Friday 1.28.2022

27
Jan

Friday 1.28.2022

Nick

“Stay Awhile”
For Time:

100 Double Unders
-then-
4 Rounds:
15 Burpees to a Target
15 Wall Balls (20/14)
-then-
100 Double Unders
-then-
4 Rounds:
15 Burpees to a Target
15 Wall Balls
-then-
100 Double Unders

Box Brief:
Saturday Night Yoga is back! Save the date for Saturday, February 19th at 7pm. It is free for all members and $10 for anyone else. If you have it, please bring a yoga mat, blocks, straps and a bolster. See you then!

Recipe of the Week:
Another week down for the Wellness Challenge! Below is a recipe that is great for getting a serving or two of veggies for lunch or dinner. Directions below.

Ingredients:
Salad
6 cups Romaine lettuce, chopped
3 Roma (plum) tomatoes, diced
½ cup red onion, sliced
1 medium cucumber, seeds removed and diced
3 radish, sliced
9 boiled eggs (3 boiled eggs per serving)
Dressing
4 tablespoons raw tahini
Juice from 1 lemon
1 tablespoon maple syrup
1 garlic clove, minced (I used frozen garlic as a time saver)
1/3 – 1/2 cup hot water (for desired consistency)
Sea salt & pepper to taste
3 small wheat pita bread

Instructions:
1) Prep the ingredients for the salad and evenly divide into meal containers.
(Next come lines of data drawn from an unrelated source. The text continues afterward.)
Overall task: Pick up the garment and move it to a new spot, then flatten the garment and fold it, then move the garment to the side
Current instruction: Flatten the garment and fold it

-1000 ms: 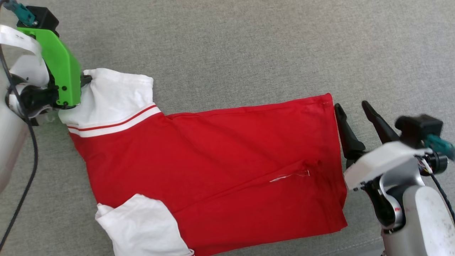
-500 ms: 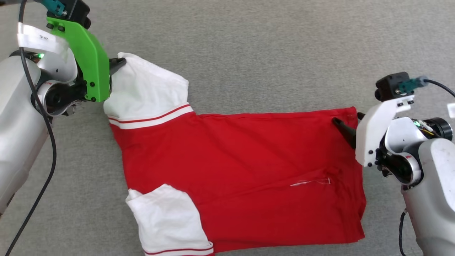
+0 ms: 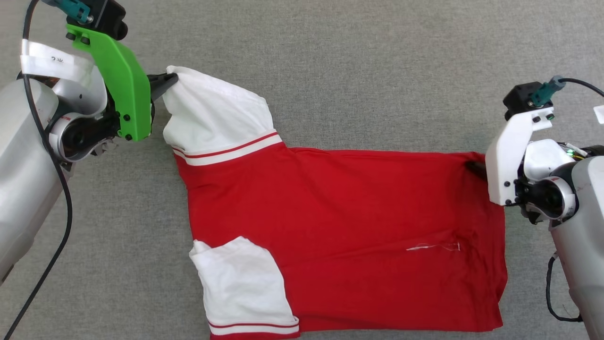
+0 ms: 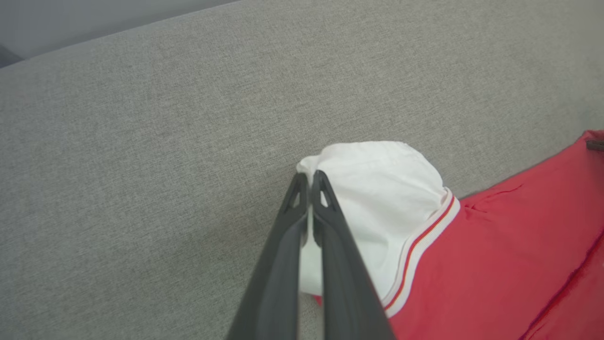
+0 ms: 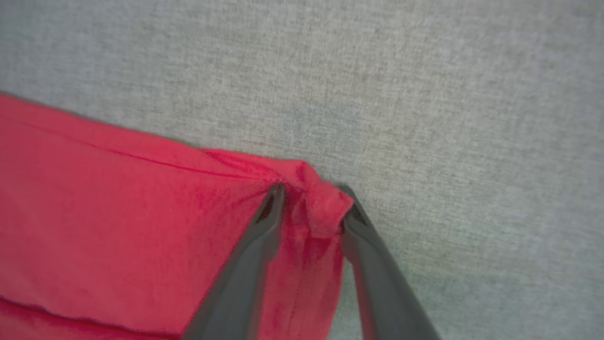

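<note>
Our red sports shirt (image 3: 339,212) lies spread on the grey fabric surface (image 3: 354,71). Our left gripper (image 4: 309,177) pinches its far white sleeve (image 3: 212,113); our right gripper (image 5: 312,191) straddles the hem corner (image 5: 325,212), fingers apart, likely so we can lift both ends evenly.

The shirt (image 3: 354,212) is cut by the head view's bottom edge; beside it, a mount (image 3: 505,156) hides most of the right gripper (image 3: 474,168).
</note>
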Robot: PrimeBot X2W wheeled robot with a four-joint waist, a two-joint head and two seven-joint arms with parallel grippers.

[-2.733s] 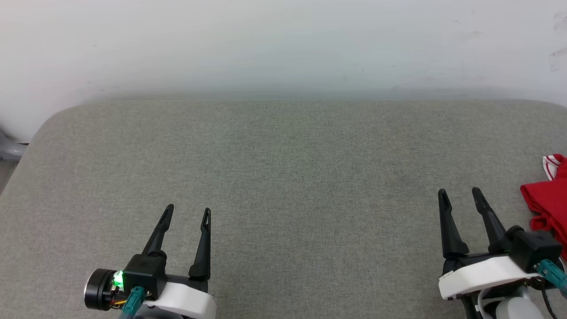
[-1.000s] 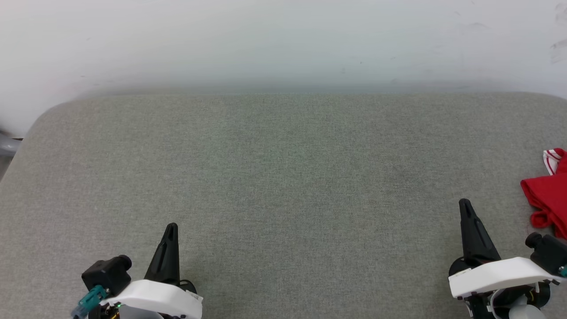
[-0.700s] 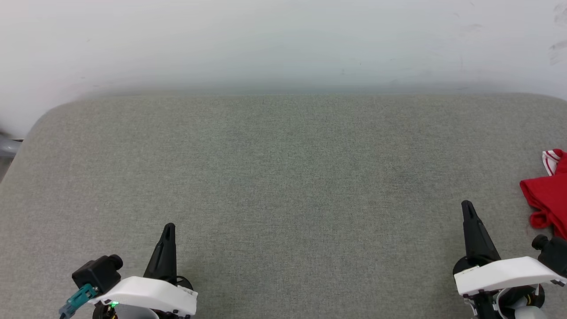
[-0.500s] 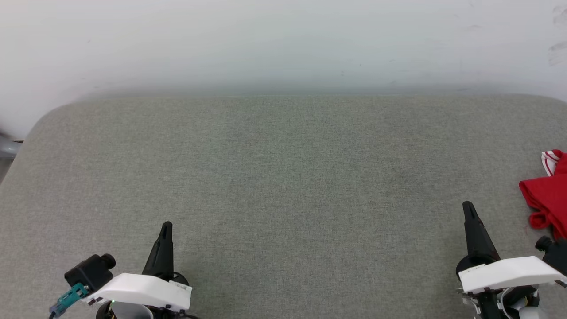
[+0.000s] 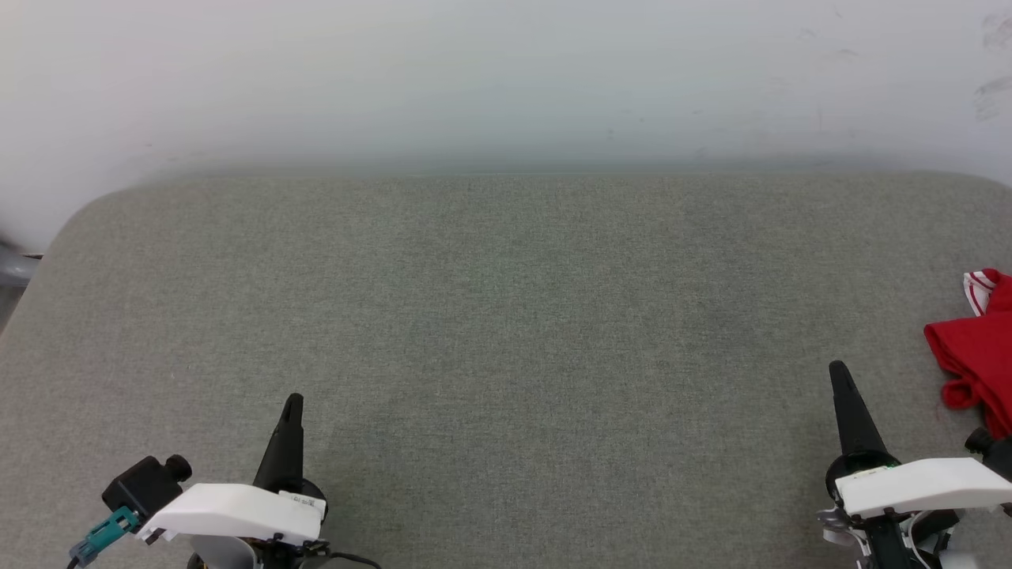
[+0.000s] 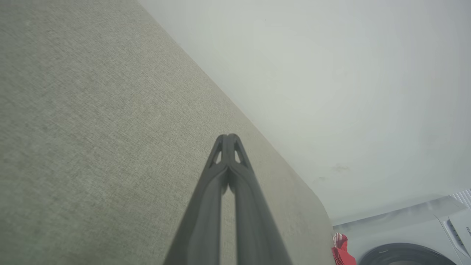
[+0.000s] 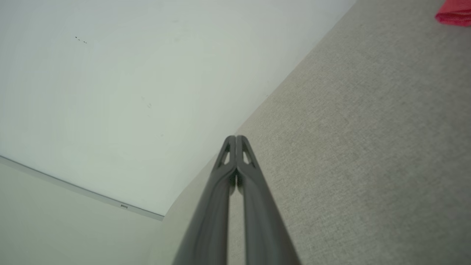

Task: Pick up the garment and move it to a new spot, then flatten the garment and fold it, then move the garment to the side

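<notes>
The red garment point(image 5: 974, 354) lies bunched at the right edge of the frame on the grey fabric worktop point(image 5: 506, 316), a bit of striped trim showing at its top. The left end effector point(image 5: 291, 405) sits at the lower left, fingers pressed together and holding nothing. At the lower right, just beside the garment but apart from it, the right end effector point(image 5: 838, 375) is likewise pressed together and empty-handed.

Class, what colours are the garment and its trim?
Red garment, white-and-red striped trim; clearest in the head view.
</notes>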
Pro-tip: if possible, I recommend keeping the tomatoes separate from the salad mix to avoid overly wilting the lettuce before eating. Set aside.

2) Mix together the ingredients for the dressing and season to taste with sea salt & pepper.

3) Add pita to each meal container and when you’re ready to enjoy, either toss the salad with a serving of dressing OR smear the dressing on the inside of the pita before stuffing it with the cobb salad.